In the Australian guilds, however, raid wipes were more common. The leaders did not expect as much from everyone. Members were allowed to talk on the mic whenever they wished except during the more serious moments, like when fighting bosses. If anyone screwed up anything, saying sorry solved everything, unless the same person had been doing the same frequently.

There was little shouting or scolding there, and anyone who disliked the lax discipline were asked to leave. Finger-pointing was a practice that was frowned upon, and any sort of complaints or negative remarks as "whining", with the whiners being told to "shut the fuck up".

This is undeniably the opposite of Singaporean gamers, who have this unstoppable desire to point out the worst players when anything goes wrong. What Singaporean gamers refer to as whining is distinctly different from the Australian version in the fact that it does not include finger-pointing. Whenever failure occurred in the raids, Singaporean gamers know precisely what went wrong, and will not hesitate for a second to point it out.

Preparations for raids is completely necessary before raiding the more advanced dungeons. Singaporean guilds prepare by assigning each member to prepare what they need, except for the cheaper items or those that are easier to obtain.

In Australian guilds, preparations are made by the leaders in the forums asking for members to donate stuff to a "guild bank". The leaders would dole out the necessary items when they are needed. And amazingly, this worked! The more serious gamers would play all day to farm for stuff while those were did not/could not spend that much time playing would still be able to join the raids.

In this aspect, it is clear how much time each type of guild expects their members to spend online. And how different the people are.

And therein lies a major reason to why I quit WoW. The Singaporean server was fun at first, what with the pride and all. But eventually with all the demands I felt it became a second job to me, a job I paid money to work in.

The last straw came when the leaders decided everyone had to farm for several expensive potions/materials before every raid to the most advanced dungeon we went to. With the huge amount of farming, the "fun" totally vanished, and what was left was "work" and "boredom". The social interaction, pride and joy in receiving the amazing drops from bosses were no longer enough to offset the efforts I have to put in, and I decided to leave the guild.

But next came the reasoning that without the great raids that only the serious guilds have, it gets really boring after a while. It was like playing without a purpose if I quit all those large raids. Yes, social interaction was a major factor, but it was only half the game. The other half is "fun". So no raids = no purpose = no fun.

Plus I was going to quit anyway before school starts, so I quit the game completely. I did not even return to the guild forums after that, for fear that I would get pulled back into the game. You may be wondering why I would fear such a thing. It was because, somehow, the game was very addictive. This is a trait it shares with Lineage 2, and many other good MMORPGs.

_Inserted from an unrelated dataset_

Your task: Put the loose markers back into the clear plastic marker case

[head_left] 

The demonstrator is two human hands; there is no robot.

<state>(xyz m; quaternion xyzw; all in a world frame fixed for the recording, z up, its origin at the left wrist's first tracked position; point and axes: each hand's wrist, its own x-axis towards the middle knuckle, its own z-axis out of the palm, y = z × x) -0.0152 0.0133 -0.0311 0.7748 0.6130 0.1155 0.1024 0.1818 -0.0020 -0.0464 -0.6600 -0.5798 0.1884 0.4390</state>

In fact, during my time in Lineage 2, the only thing that kept me going was the addiction. I do not pretend to understand why I was addicted. All I know is that, often, I wondered why L2 players would pay money to suffer. It was a kind of suffering, to me, to run around the same area killing the same monsters repeatedly for days just to gain a measly level. Some people like this, but I do not. It was torturous, numbing and pointless.

Yet I went on playing for 2 years, just to hang out online with those guys in the clans and alliance. Perhaps I was interested in knowing people I have no experience with, people I know nothing about.

In the end, I left all that behind me. But months after, I feel the need to socialise with those people online again. People who do not judge you for what you do and do not expect much from each other. In other words, friendly people.

First time we killed Chromaggus, everyone was elated. All 60 of us. The dead included.

Illegal exploration of the unopened areas. Ah.. those were the days...

Scenery from another then unopened area. Could have made a good wallpaper, but alas, I didn't notice the pointer until later... LOL!

Pictures above are shrunk during the upload process to this blog.